The U.S. ‘doorstep’ interviewKIM PIL-GYU
The author is the Washington correspondent of the JoongAng Ilbo.
A group of reporters were waiting for U.S. President Joe Biden at the helipad on the South Lawn of the White House on June 17. After the president appeared with First Lady Jill Biden, a reporter asked about oil companies’ responsibility for rising prices. As if he had been waiting for that question, Biden said that oil companies’ prices were too high. As he went on to explain rising prices, the first lady nudged him to leave. If it weren’t for the intervention, Biden would have spoken longer.
This is the U.S. presidential “doorstep interview,” as it is open to all correspondents and any questions. As Biden travels often and goes to his residence in Delaware every weekend, reporters can ask questions multiple times a week. While his answers may sound improvised, they don’t deviate much from previous statements or White House briefings.
Biden doesn’t have to give long answers each time as the session next to the loud helicopter cannot last long. But Biden often gets onto the helicopter without answering any questions, controlling whether he speaks or not and how long he would speak. That day, the final, unexpected, question was when he would visit India. He responded that he visited India twice already and would make another visit.
The facial expression of a president dealing with the media, length of the remarks and each word used are political and diplomatic messages. President Yoon Suk-yeol’s doorstep interviews may have started with good intentions, but he was criticized for it. At the press conference marking his 100th day in office on July 17, Yoon confessed that he was told to stop the doorstep interviews because his rating was falling. But Yoon said he would continue the interviews to show himself as he is. If so, he must think about the format and prepare more thoroughly.

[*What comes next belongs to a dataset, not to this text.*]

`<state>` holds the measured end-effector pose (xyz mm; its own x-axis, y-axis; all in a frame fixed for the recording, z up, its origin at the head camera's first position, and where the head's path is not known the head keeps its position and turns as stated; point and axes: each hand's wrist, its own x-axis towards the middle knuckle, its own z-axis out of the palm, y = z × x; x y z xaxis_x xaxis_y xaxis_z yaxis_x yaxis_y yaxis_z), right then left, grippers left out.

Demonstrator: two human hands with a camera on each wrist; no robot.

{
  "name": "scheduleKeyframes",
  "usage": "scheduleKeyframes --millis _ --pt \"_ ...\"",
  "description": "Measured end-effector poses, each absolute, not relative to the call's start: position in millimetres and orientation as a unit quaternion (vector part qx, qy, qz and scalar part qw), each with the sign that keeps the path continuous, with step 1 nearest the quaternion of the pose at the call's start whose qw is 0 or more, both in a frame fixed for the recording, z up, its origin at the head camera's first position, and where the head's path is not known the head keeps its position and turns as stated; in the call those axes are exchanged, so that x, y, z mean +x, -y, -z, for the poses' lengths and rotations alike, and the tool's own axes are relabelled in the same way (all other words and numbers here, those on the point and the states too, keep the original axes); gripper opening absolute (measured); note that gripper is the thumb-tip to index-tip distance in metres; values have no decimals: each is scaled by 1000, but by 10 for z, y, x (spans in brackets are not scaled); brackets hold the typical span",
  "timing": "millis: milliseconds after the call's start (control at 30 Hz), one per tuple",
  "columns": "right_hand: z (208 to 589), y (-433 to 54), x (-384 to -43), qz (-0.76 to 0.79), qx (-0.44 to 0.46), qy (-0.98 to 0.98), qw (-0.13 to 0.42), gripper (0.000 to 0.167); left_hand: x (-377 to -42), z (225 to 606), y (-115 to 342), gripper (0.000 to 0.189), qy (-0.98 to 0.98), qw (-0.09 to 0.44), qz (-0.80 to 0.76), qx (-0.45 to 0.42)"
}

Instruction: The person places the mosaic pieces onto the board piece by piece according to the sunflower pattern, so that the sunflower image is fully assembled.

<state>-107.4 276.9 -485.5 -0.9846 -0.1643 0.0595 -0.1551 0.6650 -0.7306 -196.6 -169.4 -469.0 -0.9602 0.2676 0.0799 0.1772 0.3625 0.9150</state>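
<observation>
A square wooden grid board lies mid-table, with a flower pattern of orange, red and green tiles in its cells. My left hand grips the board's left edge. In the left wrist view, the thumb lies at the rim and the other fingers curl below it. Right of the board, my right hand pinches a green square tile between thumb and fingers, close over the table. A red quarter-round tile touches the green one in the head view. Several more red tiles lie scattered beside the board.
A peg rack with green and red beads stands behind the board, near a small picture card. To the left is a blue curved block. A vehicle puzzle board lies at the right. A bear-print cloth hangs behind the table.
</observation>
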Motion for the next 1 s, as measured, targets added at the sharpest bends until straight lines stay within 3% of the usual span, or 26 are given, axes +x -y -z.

The White House and State Department spokespersons spend the entire morning preparing for questions from reporters at their daily briefing in the afternoon. They coordinate with ministries and agencies on sensitive issues to send consistent messages. But it is questionable whether Yoon’s presidential office makes such preparations.
If Yoon wants to make the doorstep interviews the symbol of his administration, or a tradition to be continued into the next administration, the president’s improvisation alone won’t be enough.